Heliophysics Science Division
Dimitris Vassiliadis - Abstract

Mapping Inner Magnetospheric Convection and Injections
from Ground and Geosynchronous Measurements

Dimitris Vassiliadis
USRA at NASA/GSFC, Greenbelt, Maryland

Ring current structure and activity is determined by several macroscopic processes: convection, particle injections, and compression. While ground magnetometer measurements and derived indices offer simple glimpses of these events, by combining data analysis methods one can reconstruct a significant amount of information often sufficient to quantify the determinant processes. The first part of the discussion concerns high-time-resolution index modeling (Dst, ASYM). The time scales of predictive models are functions of Dst activity, storm phase, and solar wind input. The impulse responses, measuring geoeffectiveness, also depend on storm phase. During the commencement and main phase the models show that the response is damped-oscillatory with periods of ~10 min and ~1 hour, respectively. The oscillations are found in spectrograms of the index and the original magnetograms. Comparisons with LANL geosynchronous data show that the 1-hour oscillations coincide with injection and drift echo signatures.
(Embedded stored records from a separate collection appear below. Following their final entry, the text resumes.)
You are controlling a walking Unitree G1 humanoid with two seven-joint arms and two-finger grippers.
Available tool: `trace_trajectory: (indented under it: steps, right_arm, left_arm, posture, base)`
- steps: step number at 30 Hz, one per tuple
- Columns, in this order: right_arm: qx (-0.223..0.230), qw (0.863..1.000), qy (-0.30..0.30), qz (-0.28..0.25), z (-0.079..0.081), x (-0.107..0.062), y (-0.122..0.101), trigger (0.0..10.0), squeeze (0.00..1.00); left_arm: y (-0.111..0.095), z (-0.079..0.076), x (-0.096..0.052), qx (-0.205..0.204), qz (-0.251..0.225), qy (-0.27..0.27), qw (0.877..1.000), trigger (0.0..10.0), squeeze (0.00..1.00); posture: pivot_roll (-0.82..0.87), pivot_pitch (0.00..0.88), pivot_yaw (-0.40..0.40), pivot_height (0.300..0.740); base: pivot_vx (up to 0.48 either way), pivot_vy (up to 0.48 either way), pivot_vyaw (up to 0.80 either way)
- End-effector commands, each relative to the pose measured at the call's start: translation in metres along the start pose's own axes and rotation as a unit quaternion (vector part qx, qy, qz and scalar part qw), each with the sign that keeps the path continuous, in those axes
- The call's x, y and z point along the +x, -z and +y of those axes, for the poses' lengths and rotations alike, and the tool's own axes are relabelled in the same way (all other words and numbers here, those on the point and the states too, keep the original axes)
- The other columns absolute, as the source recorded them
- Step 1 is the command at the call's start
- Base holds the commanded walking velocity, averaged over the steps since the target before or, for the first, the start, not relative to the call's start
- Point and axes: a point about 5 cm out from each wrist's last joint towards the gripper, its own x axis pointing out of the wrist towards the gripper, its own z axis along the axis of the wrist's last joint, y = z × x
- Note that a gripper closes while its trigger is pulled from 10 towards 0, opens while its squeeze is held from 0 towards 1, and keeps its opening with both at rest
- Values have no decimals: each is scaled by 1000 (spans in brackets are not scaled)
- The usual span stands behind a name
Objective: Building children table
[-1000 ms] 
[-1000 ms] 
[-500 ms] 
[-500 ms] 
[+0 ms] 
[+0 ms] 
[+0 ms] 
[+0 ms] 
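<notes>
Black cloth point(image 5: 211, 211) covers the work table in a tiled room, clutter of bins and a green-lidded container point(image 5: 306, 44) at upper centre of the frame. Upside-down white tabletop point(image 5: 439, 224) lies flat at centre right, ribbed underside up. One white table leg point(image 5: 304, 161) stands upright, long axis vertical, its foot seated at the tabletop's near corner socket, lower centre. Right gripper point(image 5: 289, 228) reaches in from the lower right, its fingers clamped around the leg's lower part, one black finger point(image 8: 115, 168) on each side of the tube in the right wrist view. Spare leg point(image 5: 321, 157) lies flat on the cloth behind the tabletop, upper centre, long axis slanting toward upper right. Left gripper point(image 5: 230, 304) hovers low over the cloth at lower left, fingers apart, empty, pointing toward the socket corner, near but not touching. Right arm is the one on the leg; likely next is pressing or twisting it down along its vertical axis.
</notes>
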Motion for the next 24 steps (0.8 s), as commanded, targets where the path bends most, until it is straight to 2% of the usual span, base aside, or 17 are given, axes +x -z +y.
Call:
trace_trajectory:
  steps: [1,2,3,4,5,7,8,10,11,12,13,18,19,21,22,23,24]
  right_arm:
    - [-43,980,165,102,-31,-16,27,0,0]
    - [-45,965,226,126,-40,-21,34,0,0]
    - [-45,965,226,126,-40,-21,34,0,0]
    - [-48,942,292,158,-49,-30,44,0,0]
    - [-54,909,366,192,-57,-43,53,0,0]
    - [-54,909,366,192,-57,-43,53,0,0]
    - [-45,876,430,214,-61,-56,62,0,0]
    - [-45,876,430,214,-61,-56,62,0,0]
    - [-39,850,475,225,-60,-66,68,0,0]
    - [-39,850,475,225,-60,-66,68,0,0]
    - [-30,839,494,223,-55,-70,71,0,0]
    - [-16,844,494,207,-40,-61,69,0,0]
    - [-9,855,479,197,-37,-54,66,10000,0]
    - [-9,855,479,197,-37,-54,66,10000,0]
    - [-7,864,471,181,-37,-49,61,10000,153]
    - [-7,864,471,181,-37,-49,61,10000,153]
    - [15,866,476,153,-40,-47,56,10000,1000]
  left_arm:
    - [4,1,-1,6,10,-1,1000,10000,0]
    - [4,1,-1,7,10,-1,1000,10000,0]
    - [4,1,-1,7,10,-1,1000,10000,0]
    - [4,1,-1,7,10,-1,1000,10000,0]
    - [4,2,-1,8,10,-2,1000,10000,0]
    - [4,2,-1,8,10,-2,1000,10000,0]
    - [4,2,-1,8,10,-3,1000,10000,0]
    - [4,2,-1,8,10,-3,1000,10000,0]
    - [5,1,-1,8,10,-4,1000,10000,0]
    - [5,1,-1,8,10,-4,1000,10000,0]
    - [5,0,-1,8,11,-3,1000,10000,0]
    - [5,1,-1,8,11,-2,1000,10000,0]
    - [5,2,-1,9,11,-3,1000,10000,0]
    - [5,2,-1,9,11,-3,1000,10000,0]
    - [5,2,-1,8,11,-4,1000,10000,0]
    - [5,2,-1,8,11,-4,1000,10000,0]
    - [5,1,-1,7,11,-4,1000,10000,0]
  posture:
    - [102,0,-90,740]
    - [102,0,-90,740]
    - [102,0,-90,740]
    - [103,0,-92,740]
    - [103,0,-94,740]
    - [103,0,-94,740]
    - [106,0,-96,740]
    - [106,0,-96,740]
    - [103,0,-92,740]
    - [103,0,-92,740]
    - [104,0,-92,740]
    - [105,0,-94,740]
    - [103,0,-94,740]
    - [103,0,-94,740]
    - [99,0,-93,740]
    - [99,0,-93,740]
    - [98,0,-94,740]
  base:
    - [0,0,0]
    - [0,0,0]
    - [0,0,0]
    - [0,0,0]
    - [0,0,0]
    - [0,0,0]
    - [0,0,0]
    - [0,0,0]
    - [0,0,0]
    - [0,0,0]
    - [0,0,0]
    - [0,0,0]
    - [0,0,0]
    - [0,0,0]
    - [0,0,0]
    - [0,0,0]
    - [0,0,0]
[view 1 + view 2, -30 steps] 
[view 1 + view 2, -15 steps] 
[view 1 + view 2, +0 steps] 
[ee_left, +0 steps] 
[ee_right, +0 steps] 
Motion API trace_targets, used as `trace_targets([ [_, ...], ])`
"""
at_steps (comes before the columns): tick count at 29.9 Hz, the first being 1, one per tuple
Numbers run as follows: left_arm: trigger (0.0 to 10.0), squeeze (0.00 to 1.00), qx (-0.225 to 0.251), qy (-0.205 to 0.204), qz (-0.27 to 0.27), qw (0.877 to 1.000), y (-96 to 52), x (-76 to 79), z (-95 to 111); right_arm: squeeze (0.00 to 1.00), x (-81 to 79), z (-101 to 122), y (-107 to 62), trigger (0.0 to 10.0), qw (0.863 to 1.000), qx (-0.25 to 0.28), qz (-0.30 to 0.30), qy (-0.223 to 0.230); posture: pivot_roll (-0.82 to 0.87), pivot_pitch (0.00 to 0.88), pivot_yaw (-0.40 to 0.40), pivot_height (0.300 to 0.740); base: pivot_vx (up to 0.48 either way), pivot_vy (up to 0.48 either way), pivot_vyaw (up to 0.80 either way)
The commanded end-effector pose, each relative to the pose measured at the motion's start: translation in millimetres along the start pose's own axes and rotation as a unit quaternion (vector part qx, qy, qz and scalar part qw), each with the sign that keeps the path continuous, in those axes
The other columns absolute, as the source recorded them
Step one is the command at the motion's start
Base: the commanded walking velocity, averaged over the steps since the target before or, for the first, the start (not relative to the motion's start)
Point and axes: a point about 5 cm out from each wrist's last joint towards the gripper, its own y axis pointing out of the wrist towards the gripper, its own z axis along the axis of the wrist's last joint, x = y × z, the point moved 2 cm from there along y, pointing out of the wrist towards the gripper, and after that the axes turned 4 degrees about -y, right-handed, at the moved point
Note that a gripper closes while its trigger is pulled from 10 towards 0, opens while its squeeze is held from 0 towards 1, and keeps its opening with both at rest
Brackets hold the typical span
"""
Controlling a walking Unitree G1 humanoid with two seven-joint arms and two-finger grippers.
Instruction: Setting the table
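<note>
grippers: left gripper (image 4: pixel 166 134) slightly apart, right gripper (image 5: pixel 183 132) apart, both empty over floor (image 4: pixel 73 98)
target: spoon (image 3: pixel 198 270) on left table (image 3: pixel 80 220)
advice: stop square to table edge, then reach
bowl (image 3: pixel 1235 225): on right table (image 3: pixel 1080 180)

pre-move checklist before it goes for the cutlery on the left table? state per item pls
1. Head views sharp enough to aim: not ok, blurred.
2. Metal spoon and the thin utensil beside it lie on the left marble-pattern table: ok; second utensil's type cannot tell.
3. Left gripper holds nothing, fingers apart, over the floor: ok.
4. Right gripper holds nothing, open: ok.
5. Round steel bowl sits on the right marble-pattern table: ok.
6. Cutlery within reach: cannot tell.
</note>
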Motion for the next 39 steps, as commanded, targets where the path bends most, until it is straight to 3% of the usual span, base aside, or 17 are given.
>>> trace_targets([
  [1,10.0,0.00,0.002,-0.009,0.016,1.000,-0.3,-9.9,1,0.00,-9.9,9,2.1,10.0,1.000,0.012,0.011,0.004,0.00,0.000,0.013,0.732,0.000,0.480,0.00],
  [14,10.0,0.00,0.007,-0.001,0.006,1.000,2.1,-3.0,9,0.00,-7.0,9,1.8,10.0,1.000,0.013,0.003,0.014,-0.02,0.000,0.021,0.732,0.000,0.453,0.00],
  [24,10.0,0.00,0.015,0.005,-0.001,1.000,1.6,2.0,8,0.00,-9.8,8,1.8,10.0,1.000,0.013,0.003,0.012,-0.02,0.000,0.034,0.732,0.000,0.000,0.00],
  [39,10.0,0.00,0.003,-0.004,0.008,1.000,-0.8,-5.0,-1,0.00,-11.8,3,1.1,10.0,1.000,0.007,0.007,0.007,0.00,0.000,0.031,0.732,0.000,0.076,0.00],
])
In the next part ground magnetograms and geosynchronous measurements are used to synthesize the longitudinal profile of the ring current activity. In this representation substorms and convection are seen to develop as two distinct response modes, both contributing to the ring current and having separable temporal and spatial features. With the substorm and solar wind compression effects removed, and via the DPS relation, the corrected magnetic disturbance gives an estimate of the total particle energy contributing to the ring current (and effectively a new, corrected stormtime index). By combining the ground magnetograms with the solar wind electric field input one can produce empirical predictive models of the geomagnetic disturbance. Nonlinear predictions based on these magnetometer models are significantly more accurate than earlier Dst-model predictions.